Hatch lands on the moon, explaining that 20 minutes have passed from his point of reference. He has captured Hollis and threatens to kill her unless Cortland hands over the scientific data. Realizing Hatch, who admits to mass murder in pursuit of his goal, never intended him to survive, Cortland refuses. Cortland wounds Hatch with a grenade initially embedded in his cybernetic foot, then kills him by transforming. Hollis talks him down and helps him transform back to a human. The two plan to leave the moon and not only free Cortland's father but everyone else, too.

==Cast==
- Dan Mor as Kye Cortland
- Aleisha Rose as Tarren Hollis
- Mark Redpath as Tobias Hatch
- Christopher Kirby as Norman Oleander
- Shaun Micallef as Re3f - Computer voice

== Production ==
Arrowhead was based on a short film Melbourne filmmaker Jesse O'Brien shot in 2012. Using this short film, which cost $600, O'Brien started a crowdfunding campaign for a feature version. Although the campaign was unsuccessful, it led to industry attention; TV1 offered $140,000 in funding, and O'Brien received another $40,000 from a production company started by friends he met at film school. Foxtel subsequently discontinued TV1, but they reassured O'Brien they were still committed to funding the film. Shooting took place in Coober Pedy and Sunshine, Victoria, over 22 days. O'Brien said he spent almost the entire budget during production, leaving only $1000 for post-production.

== Release ==
Arrowhead premiered at the SciFi Film Festival Sydney in November 2015.

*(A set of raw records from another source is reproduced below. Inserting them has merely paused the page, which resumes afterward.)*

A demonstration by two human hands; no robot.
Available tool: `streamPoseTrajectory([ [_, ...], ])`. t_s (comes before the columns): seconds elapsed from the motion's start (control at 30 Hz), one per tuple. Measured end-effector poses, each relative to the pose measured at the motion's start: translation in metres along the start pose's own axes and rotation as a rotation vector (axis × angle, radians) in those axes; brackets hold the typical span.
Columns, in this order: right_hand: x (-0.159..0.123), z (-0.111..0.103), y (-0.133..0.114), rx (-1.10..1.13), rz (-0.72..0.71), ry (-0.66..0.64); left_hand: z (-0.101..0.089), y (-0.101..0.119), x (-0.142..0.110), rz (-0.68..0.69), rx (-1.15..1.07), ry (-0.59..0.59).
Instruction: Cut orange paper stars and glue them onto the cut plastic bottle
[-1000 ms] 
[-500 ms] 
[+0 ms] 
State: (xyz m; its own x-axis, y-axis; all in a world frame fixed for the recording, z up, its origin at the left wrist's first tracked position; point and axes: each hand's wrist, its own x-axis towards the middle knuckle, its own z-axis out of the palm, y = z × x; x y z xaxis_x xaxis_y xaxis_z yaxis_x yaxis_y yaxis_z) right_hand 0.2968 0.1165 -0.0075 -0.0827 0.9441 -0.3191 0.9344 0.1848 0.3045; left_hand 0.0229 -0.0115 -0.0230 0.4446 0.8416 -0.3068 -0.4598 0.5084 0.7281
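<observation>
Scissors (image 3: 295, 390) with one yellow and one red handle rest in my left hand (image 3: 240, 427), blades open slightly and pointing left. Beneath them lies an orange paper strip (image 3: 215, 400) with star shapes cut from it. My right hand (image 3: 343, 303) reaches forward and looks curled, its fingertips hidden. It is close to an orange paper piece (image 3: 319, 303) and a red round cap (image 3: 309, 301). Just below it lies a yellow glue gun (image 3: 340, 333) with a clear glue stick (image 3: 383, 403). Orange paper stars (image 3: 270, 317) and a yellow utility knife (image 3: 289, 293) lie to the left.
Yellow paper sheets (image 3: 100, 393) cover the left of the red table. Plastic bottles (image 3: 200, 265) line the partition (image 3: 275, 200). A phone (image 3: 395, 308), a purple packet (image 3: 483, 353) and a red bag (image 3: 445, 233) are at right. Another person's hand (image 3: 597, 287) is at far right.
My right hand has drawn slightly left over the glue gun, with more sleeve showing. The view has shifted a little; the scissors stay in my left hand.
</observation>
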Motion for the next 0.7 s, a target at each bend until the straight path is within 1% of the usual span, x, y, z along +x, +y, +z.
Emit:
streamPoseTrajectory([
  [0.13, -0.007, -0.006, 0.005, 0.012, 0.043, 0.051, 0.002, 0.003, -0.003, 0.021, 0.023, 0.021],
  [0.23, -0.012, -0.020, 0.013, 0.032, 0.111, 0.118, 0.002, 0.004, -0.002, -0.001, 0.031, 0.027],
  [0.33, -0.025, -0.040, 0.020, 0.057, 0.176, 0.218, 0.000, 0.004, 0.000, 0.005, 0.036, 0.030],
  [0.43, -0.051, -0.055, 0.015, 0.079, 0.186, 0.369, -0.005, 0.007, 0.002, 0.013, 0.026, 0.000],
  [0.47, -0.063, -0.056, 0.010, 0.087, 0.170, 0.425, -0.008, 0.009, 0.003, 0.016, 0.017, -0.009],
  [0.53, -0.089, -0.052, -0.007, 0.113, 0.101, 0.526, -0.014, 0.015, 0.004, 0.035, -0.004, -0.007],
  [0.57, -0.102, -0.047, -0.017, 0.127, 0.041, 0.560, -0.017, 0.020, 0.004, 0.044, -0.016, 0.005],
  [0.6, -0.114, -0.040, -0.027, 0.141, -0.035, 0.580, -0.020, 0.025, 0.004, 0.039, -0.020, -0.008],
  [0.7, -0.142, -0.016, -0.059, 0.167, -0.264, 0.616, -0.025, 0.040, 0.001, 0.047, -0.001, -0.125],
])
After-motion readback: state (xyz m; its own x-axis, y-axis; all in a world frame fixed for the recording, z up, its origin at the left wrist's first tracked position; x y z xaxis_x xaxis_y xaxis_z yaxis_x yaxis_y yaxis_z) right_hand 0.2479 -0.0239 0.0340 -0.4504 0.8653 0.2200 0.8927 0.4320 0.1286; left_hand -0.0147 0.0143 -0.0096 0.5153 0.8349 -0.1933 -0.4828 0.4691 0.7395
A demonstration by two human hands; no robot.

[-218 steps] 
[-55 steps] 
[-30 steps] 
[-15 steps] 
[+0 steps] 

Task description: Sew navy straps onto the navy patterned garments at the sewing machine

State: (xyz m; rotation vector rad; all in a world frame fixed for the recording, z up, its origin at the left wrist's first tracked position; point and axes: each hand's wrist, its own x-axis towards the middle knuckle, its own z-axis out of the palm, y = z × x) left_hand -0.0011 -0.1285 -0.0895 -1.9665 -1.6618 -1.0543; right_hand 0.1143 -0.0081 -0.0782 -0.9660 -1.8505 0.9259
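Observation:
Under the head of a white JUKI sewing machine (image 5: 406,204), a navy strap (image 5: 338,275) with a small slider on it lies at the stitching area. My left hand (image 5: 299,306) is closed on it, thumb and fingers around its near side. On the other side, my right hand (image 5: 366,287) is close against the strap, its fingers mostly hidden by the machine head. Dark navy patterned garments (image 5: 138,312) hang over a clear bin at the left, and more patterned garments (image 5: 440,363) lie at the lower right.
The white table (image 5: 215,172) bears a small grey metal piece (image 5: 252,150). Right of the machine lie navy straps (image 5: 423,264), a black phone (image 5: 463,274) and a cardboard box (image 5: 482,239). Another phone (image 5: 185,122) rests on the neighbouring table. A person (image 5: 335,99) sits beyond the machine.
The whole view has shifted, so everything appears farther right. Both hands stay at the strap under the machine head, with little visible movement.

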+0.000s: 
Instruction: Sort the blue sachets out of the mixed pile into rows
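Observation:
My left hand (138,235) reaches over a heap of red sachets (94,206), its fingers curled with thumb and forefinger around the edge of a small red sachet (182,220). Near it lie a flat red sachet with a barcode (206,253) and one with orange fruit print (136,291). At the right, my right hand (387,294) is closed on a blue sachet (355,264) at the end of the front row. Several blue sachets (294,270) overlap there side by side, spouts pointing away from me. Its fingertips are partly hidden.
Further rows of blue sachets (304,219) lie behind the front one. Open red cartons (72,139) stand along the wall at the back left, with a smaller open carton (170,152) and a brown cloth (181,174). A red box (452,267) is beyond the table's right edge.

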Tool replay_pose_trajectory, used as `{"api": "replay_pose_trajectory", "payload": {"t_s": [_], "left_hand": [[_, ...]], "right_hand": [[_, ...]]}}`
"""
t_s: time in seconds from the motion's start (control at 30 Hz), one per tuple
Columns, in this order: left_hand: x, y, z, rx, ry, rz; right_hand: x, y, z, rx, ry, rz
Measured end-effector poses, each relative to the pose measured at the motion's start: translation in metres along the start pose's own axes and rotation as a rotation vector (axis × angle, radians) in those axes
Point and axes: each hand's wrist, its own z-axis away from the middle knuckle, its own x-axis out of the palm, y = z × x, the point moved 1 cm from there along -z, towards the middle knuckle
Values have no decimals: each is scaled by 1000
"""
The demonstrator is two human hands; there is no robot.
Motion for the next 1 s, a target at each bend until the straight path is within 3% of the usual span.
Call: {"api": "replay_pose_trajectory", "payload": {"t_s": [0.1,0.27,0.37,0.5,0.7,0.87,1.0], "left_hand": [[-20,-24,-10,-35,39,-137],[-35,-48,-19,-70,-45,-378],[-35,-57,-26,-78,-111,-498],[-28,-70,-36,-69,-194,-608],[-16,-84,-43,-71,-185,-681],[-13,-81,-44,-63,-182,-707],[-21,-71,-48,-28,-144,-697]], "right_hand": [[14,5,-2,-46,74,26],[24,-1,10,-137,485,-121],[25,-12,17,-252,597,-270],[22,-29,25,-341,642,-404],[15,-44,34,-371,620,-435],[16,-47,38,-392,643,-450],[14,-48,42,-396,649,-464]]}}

It was released in June 2016 in Australia and New Zealand by StudioCanal, through Universal Sony, and has also been released in Japan, Germany and the UK. Deals were announced for US and Canadian distribution in September 2016. It was released on Netflix on 23 September 2017.

==Awards==
Jesse O'Brien won the 2015 John Hinde Award for Excellence in Science-Fiction Writing in the AWGIE Awards for Arrowhead.

== Reception ==
J. R. Southall of Starburst rated it 5/10 stars and wrote that the film, though entertaining, includes too many disparate themes.